[Provided material Boundary: Start]
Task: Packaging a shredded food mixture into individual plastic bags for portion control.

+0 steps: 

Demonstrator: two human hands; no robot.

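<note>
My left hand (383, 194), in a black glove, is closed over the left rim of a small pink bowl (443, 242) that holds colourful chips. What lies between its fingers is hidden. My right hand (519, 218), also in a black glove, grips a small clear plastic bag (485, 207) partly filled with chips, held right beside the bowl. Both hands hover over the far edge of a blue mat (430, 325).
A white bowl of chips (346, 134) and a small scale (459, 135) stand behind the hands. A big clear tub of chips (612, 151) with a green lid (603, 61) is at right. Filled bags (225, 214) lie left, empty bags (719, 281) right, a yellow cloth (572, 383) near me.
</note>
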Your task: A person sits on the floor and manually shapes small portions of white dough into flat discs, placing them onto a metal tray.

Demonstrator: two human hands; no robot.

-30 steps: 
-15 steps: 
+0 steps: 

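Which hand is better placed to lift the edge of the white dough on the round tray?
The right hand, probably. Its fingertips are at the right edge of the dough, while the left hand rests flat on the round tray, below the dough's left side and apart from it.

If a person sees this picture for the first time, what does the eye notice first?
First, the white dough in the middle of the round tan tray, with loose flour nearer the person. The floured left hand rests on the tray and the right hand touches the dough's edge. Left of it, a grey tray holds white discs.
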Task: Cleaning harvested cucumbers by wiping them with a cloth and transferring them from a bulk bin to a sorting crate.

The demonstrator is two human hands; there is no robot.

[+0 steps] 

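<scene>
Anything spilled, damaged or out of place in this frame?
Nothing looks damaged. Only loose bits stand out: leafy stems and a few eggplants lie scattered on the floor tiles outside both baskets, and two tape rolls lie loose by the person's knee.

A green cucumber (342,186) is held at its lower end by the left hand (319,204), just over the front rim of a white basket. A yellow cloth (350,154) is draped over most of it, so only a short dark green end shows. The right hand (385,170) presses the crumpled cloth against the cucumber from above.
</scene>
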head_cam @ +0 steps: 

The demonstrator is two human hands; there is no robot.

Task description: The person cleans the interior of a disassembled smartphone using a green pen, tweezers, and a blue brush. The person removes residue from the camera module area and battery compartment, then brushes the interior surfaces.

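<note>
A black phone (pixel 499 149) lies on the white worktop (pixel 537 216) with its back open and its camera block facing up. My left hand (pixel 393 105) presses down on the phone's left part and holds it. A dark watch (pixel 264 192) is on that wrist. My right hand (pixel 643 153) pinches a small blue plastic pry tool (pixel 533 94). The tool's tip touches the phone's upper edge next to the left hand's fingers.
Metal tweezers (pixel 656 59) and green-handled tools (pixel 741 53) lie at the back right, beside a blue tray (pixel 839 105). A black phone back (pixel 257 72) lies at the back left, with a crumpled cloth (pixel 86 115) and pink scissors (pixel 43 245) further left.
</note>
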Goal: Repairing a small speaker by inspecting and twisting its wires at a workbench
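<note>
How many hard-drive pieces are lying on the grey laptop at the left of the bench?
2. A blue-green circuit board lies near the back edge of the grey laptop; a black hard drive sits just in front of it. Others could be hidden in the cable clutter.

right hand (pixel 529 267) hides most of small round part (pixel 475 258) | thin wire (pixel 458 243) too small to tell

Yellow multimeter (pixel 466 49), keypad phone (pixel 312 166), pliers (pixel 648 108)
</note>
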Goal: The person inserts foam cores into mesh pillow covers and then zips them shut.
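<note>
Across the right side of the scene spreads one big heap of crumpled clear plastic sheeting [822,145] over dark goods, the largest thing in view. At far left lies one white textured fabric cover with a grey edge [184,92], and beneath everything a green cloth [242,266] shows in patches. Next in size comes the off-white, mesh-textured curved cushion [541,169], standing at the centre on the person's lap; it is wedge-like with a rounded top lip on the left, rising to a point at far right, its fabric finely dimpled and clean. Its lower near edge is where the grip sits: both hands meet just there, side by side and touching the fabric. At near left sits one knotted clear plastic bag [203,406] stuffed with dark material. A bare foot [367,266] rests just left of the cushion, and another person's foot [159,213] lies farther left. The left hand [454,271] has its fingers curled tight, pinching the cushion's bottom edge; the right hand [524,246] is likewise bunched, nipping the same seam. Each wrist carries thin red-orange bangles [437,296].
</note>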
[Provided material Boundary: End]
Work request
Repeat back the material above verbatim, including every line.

Task output
Task: Packaging a shredded food mixture into individual plastic bags for portion control.

+0 steps: 

Demonstrator: two human hands; no robot.

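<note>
My left hand (383, 194), in a black glove, is closed over the left rim of a small pink bowl (443, 242) that holds colourful chips. What lies between its fingers is hidden. My right hand (519, 218), also in a black glove, grips a small clear plastic bag (485, 207) partly filled with chips, held right beside the bowl. Both hands hover over the far edge of a blue mat (430, 325).
A white bowl of chips (346, 134) and a small scale (459, 135) stand behind the hands. A big clear tub of chips (612, 151) with a green lid (603, 61) is at right. Filled bags (225, 214) lie left, empty bags (719, 281) right, a yellow cloth (572, 383) near me.
</note>
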Your task: A person sits on the floor and manually shapes small portions of white dough into flat discs, placing them onto a metal tray.

Demonstrator: two human hands; no robot.

-30 steps: 
-15 steps: 
+0 steps: 

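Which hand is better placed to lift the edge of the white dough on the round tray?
The right hand, probably. Its fingertips are at the right edge of the dough, while the left hand rests flat on the round tray, below the dough's left side and apart from it.

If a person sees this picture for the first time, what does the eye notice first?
First, the white dough in the middle of the round tan tray, with loose flour nearer the person. The floured left hand rests on the tray and the right hand touches the dough's edge. Left of it, a grey tray holds white discs.
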Task: Cleaning harvested cucumbers by wiping them with a cloth and transferring them from a bulk bin to a sorting crate.

The demonstrator is two human hands; there is no robot.

[+0 steps] 

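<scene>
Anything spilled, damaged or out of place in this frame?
Nothing looks damaged. Only loose bits stand out: leafy stems and a few eggplants lie scattered on the floor tiles outside both baskets, and two tape rolls lie loose by the person's knee.

A green cucumber (342,186) is held at its lower end by the left hand (319,204), just over the front rim of a white basket. A yellow cloth (350,154) is draped over most of it, so only a short dark green end shows. The right hand (385,170) presses the crumpled cloth against the cucumber from above.
</scene>
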head_cam @ +0 steps: 

The demonstrator is two human hands; there is no robot.

Task description: The person cleans the interior of a disassembled smartphone using a green pen, tweezers, and a blue brush. The person removes residue from the camera module area and battery compartment, then brushes the interior surfaces.

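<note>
A black phone (pixel 499 149) lies on the white worktop (pixel 537 216) with its back open and its camera block facing up. My left hand (pixel 393 105) presses down on the phone's left part and holds it. A dark watch (pixel 264 192) is on that wrist. My right hand (pixel 643 153) pinches a small blue plastic pry tool (pixel 533 94). The tool's tip touches the phone's upper edge next to the left hand's fingers.
Metal tweezers (pixel 656 59) and green-handled tools (pixel 741 53) lie at the back right, beside a blue tray (pixel 839 105). A black phone back (pixel 257 72) lies at the back left, with a crumpled cloth (pixel 86 115) and pink scissors (pixel 43 245) further left.
</note>
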Goal: Repairing a small speaker by inspecting and twisting its wires at a workbench
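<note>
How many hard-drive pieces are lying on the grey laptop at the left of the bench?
2. A blue-green circuit board lies near the back edge of the grey laptop; a black hard drive sits just in front of it. Others could be hidden in the cable clutter.

right hand (pixel 529 267) hides most of small round part (pixel 475 258) | thin wire (pixel 458 243) too small to tell

Yellow multimeter (pixel 466 49), keypad phone (pixel 312 166), pliers (pixel 648 108)
</note>
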Goal: The person inserts foam cores into mesh pillow covers and then zips them shut.
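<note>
Across the right side of the scene spreads one big heap of crumpled clear plastic sheeting [822,145] over dark goods, the largest thing in view. At far left lies one white textured fabric cover with a grey edge [184,92], and beneath everything a green cloth [242,266] shows in patches. Next in size comes the off-white, mesh-textured curved cushion [541,169], standing at the centre on the person's lap; it is wedge-like with a rounded top lip on the left, rising to a point at far right, its fabric finely dimpled and clean. Its lower near edge is where the grip sits: both hands meet just there, side by side and touching the fabric. At near left sits one knotted clear plastic bag [203,406] stuffed with dark material. A bare foot [367,266] rests just left of the cushion, and another person's foot [159,213] lies farther left. The left hand [454,271] has its fingers curled tight, pinching the cushion's bottom edge; the right hand [524,246] is likewise bunched, nipping the same seam. Each wrist carries thin red-orange bangles [437,296].
</note>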

For this exercise, the answer is now complete.